WHAT YOU SHOULD DO. Could you return every line of the material that contains the word "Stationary"?

EXTRACTED MATERIAL.

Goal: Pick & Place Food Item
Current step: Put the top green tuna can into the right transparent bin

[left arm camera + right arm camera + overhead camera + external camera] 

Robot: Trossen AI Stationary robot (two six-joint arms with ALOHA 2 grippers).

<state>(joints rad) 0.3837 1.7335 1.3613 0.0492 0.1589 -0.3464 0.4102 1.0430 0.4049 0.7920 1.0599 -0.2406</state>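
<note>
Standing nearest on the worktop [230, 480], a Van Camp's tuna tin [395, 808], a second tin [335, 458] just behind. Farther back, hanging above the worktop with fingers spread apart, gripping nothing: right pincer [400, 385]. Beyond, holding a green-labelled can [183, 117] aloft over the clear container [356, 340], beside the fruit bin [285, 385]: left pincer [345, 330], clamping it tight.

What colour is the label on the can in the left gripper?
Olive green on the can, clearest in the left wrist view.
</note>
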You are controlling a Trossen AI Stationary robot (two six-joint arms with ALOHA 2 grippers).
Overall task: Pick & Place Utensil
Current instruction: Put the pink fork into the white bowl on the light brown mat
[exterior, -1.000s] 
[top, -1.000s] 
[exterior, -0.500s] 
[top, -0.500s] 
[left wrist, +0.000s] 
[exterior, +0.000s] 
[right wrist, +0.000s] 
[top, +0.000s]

EXPECTED ANSWER.
Robot: Trossen AI Stationary robot (two six-joint arms with ALOHA 2 grippers).
You are controlling a Trossen AI Stationary robot (two six-joint arms with ALOHA 2 grippers).

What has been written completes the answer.